La utopía juvenil del 18 anticipó en medio siglo al «Mayo francés» de 1968 y otros movimientos juveniles de la década de 1960. A 107 años del movimiento estudiantil, recordamos la lucha por una universidad pública, plural, gratuita, cogobernada, laica, libre y de calidad.
Hasta ese entonces, estos espacios de educación superior habían sido reservados exclusivamente para las elites y funcionaban como extensión de las estructuras conservadoras existentes. Nuestra Universidad era un claro ejemplo de esta realidad: su cuerpo estudiantil estaba integrado por 1.500 hombres, excluyendo a mujeres; las cátedras estaban caracterizadas por tener lineamientos eclesiásticos y distantes de la ciencia; y los profesores accedían a sus cargos por herencia y no por concurso, como sucede actualmente.

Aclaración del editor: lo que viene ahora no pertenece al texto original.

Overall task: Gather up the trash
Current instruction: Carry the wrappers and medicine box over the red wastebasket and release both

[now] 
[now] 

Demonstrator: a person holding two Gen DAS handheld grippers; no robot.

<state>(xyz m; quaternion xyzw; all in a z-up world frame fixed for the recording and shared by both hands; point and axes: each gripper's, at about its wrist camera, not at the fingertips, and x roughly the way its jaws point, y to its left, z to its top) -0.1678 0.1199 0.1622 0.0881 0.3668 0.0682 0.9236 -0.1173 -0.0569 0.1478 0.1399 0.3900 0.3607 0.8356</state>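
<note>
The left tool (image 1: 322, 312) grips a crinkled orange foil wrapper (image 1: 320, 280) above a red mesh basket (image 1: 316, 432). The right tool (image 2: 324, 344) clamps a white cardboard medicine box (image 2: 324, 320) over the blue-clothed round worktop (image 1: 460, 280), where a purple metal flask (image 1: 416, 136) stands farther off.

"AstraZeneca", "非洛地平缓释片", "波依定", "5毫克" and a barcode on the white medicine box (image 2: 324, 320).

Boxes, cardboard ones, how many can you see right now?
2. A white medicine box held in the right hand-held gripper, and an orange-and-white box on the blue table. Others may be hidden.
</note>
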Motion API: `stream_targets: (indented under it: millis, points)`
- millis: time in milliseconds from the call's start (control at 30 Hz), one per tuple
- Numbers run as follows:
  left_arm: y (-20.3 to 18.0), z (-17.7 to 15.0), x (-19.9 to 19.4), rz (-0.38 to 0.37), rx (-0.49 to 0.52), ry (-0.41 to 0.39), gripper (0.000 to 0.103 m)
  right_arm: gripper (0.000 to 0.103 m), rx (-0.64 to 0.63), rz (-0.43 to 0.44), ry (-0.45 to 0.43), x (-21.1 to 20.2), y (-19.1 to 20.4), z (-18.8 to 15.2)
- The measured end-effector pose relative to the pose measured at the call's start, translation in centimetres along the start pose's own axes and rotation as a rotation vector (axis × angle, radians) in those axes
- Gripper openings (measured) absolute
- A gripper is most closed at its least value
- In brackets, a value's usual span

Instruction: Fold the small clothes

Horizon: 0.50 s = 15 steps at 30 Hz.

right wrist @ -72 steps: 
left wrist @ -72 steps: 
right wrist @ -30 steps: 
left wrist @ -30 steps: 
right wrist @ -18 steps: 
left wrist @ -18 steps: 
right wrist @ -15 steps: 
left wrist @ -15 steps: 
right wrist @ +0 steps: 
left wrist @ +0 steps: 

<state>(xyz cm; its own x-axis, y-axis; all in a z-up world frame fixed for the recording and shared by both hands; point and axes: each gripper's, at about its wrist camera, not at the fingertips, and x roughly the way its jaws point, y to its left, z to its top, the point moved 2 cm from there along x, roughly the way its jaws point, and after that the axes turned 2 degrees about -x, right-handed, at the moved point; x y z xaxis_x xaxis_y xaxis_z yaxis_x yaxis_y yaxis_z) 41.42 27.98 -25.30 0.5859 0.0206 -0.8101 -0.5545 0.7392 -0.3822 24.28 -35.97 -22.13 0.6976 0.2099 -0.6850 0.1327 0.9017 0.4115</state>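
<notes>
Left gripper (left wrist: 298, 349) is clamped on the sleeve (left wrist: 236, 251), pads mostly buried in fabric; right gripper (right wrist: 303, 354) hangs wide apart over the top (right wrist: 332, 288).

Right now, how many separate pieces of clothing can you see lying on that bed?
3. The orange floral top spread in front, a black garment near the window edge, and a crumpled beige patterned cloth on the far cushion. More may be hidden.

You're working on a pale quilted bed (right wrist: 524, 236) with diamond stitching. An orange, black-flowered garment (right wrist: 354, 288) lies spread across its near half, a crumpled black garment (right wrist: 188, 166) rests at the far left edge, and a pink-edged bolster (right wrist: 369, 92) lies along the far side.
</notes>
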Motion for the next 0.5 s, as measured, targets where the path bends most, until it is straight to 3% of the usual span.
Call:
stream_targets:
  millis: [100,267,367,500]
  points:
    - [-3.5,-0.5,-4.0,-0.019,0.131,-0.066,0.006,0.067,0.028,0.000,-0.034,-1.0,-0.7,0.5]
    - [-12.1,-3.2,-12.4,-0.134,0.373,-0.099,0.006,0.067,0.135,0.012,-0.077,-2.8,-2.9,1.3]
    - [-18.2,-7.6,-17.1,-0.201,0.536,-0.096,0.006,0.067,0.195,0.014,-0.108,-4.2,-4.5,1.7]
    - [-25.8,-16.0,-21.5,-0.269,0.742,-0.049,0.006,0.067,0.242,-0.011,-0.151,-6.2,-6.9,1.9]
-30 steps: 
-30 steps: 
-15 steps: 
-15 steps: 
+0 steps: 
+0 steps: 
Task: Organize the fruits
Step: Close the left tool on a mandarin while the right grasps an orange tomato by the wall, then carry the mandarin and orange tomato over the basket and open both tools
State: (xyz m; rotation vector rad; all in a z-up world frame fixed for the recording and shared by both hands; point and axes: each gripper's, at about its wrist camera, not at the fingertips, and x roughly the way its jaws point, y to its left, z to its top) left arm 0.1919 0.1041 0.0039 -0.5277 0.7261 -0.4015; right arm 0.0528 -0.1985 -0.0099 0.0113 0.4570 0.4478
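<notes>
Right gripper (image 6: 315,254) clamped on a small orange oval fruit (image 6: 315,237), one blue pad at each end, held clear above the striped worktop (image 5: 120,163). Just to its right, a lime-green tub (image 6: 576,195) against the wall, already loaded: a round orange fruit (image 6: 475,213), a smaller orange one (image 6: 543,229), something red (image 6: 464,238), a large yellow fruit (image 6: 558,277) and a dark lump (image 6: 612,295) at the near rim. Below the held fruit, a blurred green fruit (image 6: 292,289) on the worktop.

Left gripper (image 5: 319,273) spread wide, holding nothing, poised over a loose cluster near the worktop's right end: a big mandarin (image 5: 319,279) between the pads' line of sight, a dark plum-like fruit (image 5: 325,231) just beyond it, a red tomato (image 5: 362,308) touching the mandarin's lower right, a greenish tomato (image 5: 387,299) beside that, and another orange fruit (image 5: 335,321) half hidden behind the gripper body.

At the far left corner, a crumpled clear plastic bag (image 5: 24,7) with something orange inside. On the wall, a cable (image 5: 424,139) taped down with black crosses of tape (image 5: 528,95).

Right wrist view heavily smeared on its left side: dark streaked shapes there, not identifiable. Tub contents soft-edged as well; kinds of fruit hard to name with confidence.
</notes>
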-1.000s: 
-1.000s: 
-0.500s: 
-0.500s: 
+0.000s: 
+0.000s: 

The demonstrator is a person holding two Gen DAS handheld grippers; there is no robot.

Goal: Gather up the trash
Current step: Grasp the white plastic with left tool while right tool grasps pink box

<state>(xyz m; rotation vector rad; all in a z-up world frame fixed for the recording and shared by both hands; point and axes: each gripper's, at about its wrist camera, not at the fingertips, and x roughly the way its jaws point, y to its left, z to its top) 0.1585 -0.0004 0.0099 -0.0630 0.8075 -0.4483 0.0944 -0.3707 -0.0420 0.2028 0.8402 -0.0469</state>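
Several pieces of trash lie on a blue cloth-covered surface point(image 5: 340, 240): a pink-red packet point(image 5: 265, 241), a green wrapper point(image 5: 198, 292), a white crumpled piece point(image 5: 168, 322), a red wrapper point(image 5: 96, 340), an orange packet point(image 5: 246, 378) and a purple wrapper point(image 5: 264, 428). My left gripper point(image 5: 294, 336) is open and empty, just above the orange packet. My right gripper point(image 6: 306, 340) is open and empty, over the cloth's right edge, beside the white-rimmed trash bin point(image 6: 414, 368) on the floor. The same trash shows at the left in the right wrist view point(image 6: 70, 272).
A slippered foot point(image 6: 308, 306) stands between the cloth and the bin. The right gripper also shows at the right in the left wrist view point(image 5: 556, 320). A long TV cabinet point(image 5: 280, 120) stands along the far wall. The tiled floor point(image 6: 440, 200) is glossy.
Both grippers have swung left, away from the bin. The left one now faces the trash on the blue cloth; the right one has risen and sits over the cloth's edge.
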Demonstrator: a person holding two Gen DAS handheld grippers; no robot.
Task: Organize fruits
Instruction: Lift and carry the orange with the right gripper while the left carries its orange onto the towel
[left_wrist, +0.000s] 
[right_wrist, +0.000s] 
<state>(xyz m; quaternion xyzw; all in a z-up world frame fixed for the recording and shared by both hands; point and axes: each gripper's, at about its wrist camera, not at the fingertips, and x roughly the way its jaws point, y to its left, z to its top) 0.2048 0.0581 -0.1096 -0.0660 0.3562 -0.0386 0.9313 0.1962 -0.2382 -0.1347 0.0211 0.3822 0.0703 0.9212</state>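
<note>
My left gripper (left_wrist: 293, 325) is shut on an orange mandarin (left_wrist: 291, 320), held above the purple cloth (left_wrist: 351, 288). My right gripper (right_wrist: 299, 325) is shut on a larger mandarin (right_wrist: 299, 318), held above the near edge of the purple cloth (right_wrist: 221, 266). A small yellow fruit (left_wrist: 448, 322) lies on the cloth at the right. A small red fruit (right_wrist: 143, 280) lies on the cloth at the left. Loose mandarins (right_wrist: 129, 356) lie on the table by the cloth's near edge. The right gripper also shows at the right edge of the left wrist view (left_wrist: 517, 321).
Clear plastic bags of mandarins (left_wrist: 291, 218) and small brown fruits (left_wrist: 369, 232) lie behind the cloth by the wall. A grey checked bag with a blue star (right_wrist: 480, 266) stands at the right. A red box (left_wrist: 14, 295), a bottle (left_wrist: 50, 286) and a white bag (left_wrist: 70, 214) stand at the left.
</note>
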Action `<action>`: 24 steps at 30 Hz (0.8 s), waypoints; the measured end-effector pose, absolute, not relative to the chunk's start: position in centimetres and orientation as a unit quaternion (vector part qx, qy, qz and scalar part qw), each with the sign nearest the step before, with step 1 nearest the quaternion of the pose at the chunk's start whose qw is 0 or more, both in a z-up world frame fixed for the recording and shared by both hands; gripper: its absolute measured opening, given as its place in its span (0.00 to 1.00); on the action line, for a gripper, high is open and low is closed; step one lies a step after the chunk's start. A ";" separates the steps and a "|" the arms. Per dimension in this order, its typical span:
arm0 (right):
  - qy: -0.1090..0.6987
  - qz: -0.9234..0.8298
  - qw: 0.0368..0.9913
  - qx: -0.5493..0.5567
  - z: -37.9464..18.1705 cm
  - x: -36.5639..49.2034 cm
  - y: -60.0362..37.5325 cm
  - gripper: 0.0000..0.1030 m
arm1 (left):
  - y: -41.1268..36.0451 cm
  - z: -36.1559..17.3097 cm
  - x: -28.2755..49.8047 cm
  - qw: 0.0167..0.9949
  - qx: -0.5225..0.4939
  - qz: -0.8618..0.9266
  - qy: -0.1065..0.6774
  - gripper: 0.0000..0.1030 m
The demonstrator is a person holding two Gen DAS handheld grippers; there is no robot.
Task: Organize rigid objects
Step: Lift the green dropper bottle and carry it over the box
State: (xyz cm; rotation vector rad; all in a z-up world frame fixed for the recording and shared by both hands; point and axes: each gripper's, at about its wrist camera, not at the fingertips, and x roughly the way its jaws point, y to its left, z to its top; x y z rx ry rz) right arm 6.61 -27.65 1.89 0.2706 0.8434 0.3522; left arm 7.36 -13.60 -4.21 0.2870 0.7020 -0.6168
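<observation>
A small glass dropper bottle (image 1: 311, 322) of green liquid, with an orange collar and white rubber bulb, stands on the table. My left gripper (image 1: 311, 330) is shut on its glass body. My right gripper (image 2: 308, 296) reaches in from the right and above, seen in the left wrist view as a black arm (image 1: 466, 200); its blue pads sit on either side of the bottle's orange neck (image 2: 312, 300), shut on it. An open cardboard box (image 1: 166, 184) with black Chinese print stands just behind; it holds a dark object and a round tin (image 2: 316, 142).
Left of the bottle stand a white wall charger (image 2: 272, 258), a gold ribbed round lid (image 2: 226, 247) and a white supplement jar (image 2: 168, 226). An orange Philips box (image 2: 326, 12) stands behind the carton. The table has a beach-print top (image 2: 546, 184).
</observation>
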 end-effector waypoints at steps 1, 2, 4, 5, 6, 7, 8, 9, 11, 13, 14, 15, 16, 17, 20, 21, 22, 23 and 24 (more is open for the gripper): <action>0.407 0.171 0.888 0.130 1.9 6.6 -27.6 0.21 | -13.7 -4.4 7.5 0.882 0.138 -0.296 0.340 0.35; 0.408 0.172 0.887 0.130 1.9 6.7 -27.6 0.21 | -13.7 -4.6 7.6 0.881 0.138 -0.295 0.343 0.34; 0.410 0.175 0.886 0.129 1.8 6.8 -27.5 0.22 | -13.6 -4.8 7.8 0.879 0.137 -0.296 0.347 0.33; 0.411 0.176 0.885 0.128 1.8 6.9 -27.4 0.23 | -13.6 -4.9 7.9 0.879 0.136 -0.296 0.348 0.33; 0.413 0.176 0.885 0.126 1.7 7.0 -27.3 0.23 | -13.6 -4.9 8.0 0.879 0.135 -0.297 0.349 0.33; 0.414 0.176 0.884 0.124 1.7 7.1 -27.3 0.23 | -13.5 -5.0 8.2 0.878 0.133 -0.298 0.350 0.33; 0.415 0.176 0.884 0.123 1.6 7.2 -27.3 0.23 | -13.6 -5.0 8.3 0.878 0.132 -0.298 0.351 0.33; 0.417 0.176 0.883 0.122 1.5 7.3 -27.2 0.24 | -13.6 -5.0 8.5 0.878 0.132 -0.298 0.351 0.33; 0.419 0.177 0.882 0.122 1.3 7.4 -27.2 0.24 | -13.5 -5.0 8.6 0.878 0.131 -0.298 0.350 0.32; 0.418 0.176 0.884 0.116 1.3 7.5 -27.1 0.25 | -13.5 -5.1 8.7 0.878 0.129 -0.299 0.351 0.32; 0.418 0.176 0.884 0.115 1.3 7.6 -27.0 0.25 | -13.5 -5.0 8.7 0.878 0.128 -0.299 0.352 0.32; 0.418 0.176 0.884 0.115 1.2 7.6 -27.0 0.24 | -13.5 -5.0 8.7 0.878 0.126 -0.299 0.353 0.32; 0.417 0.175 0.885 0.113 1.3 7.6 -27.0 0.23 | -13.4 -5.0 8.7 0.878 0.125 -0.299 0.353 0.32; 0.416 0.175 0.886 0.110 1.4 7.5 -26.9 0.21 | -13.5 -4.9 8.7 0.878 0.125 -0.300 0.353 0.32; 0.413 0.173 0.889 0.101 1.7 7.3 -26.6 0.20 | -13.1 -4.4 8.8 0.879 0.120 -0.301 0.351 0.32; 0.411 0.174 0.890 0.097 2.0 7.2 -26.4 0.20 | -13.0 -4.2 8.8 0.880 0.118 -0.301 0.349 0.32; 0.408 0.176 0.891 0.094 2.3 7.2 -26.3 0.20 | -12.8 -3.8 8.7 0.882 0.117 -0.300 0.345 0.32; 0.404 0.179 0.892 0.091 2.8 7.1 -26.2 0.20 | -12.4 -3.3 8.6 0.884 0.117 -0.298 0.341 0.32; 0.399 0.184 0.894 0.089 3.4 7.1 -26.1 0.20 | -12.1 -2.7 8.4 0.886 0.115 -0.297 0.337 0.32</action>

En este contexto, no podemos dejar de señalar que las universidades públicas de nuestro país atraviesan una etapa compleja, marcada por un fuerte desfinanciamiento y por políticas que atentan contra su desarrollo.
Frente a este escenario, la Reforma Universitaria vuelve a interpelarnos, recordándonos que la defensa activa de la educación superior como derecho es parte de una lucha que no pertenece al pasado, sino que se renueva cada día.